Nel tardo pomeriggio è intervenuta in una nota l’europarlamentare Laura Ferrara, che, eletta tra le file del M5S, ha scritto non senza qualche confusione tra orientamento sessuale e identità di genere: «Ancora una volta dall’Ungheria di Orbán arriva una legge liberticida. La decisione di vietare la registrazione del cambiamento di sesso nello stato civile nega un diritto che nel 2020 non dovrebbe mai essere messo in discussione. Non è Orbán a dover stabilire l’orientamento sessuale di un cittadino, ma lui stesso in piena libertà e indipendenza. Un Paese dell’Unione europea non dovrebbe mai minacciare l’identità personale dei suoi cittadini. Riteniamo dunque che ci possano essere gli estremi per considerare l’apertura di una procedura d’infrazione da parte della Commissione europea. Quante altre negazioni di diritti e libertà dovremo d’altronde assistere in Ungheria prima di prendere decisioni dure contro Orbán? L’incapacità del Consiglio di applicare l’articolo 7, così come più volte raccomandato dal Parlamento europeo, compromette l’integrità dei valori comuni europei, la fiducia reciproca e la credibilità dell’Unione nel suo complesso».

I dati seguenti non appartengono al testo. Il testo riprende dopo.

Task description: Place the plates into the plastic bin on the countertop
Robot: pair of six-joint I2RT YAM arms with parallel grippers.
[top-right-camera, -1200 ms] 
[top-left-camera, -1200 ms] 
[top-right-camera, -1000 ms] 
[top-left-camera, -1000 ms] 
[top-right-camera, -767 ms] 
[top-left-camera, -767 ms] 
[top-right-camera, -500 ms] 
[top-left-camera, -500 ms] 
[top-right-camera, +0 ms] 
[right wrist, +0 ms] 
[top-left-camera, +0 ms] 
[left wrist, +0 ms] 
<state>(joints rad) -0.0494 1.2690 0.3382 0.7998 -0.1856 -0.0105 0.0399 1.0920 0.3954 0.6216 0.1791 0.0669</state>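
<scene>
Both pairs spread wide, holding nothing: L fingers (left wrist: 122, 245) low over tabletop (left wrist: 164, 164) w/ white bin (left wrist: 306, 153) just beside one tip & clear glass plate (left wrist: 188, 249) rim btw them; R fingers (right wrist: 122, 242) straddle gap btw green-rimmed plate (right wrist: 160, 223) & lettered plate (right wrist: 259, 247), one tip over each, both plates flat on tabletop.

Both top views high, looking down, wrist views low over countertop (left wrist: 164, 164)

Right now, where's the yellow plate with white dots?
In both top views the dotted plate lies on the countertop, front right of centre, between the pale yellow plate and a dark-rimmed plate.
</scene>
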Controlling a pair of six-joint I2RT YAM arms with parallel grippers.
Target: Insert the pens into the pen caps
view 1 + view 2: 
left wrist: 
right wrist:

Per Yuri Guaiana, presidente dell’Associazione Radicale Certi Diritti, segretario di Lgbti Liberals for Europe e senior campaign manager di All Out «il voto del Parlamento ungherese di oggi a favore del famigerato articolo 33 è una palese violazione del diritto umano fondamentale all’autodeterminazione delle persone trans e intersex, che contraddice persino una sentenza della stessa Corte costituzionale ungherese, oltre una della Corte europea dei Diritti umani e, più in generale, gli standard internazionali sui diritti umani. Occorre sostenere in tutti i modi le attiviste e gli attivisti ungheresi nelle loro richieste al Presidente della Repubblica di non firmare la legge e rinviarla alla Corte Costituzionale, nonché alla presidente della Commissione europea, Ursula von der Leyen, di condannare il Governo ungherese per questa azione e di utilizzare tutti gli strumenti possibili per proteggere i diritti fondamentali dei cittadini ungheresi trans e intersessuali».